We used the modelGeneVar function from the scran R package (v1.20.1) to estimate the biological variability of genes. The biological variability is defined as the difference between the log-normalized expression variance and the technical component. A positive biological variability indicates that the observed variability of a gene exceeds the non-informative variation predicted by the model. Conversely, a negative biological component suggests that the observed variability is less than the non-informative variation expected by the model.

Gene abundance measurement

The abundance of a gene is the total number of expression counts in a tissue. In the implementation, we used the sum function in numpy from the Python package (v1.19.2).

Cluster compactness measurement with average spatial distance

We first min-max normalized the coordinates of each spot.
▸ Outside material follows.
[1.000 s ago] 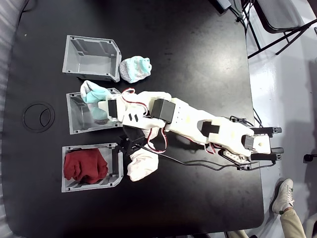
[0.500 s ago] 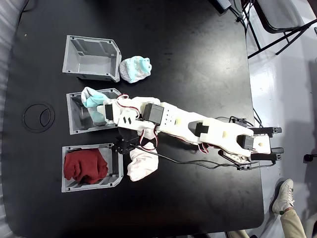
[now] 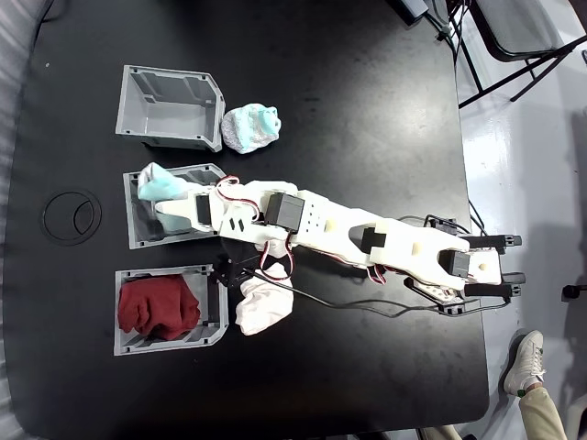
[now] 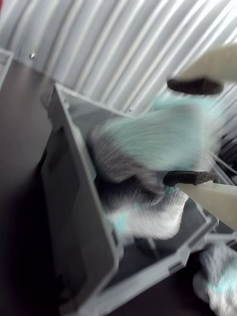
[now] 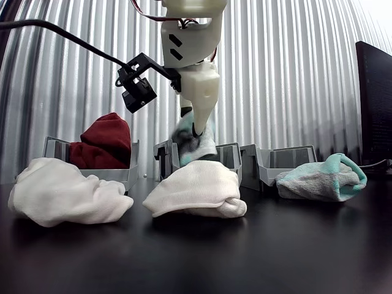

To assess the compactness of clusters, we computed the average distance between every pair of spots within a cluster. A spatial distance of 0 indicates that all spots within the cluster are closely co-localized in space. For implementation, we used the cdist function from the scipy.spatial.distance Python package (v1.10.0).

Software used in this study

The software used for generating images can be accessed via the following link:

Adobe Illustraor: https://www.adobe.com/products/illustrator.html

Software packages used in the study can be accessed via following links:

iStar: https://github.com/daviddaiweizhang/istar

XFuse: https://github.com/ludvb/xfuse

BayesSpace: https://github.com/edward130603/BayesSpace

Seruat: https://satijalab.org/seurat/

ArchR: https://www.archrproject.com/

sctransform: https://github.com/satijalab/sctransform

Linear interpolation: https://docs.scipy.org/doc/scipy/tutorial/interpolate.html

Gaussian Process: https://scikit-learn.org/stable/modules/gaussian_process.html

Linear Regression Model:

https://scikit-learn.org/stable/modules/generated/sklearn.linear_model.LinearRegression.html

Multilayer perceptron: https://scikit.learn.org/stable/modules/neural_networks_supervised.html

Computational efficiency

The detailed runtime and memory consumption are reported in Supplementary Table 3. The experiments were conducted on an NVIDlA GeForce RTX 3090 GPU.

Statistics and reproducibility

The experiments were not randomized. No statistical method was used to predetermine the sample size. For the human intestine dataset, we excluded spots that could not be accommodated within the set of hexagonally arranged “low-resolution” spots. For the mouse liver dataset, we excluded spots located outside the inscribed circular area of the slide-DNA-seq and slide-RNA-seq, as our experimental design involved merging the sampling spots to a lower resolution, and the square region facilitated our experimental procedures. For the mouse head, mouse kidney, human ductal carcinoma, mouse embryo (E11), human heart, human skin, and mouse embryo (E13) datasets, no samples were excluded from the analysis. The investigators were not blinded to allocation during experiments and outcome assessment.

Reporting summary

Further information on research design is available in the Nature Portfolio Reporting Summary linked to this article.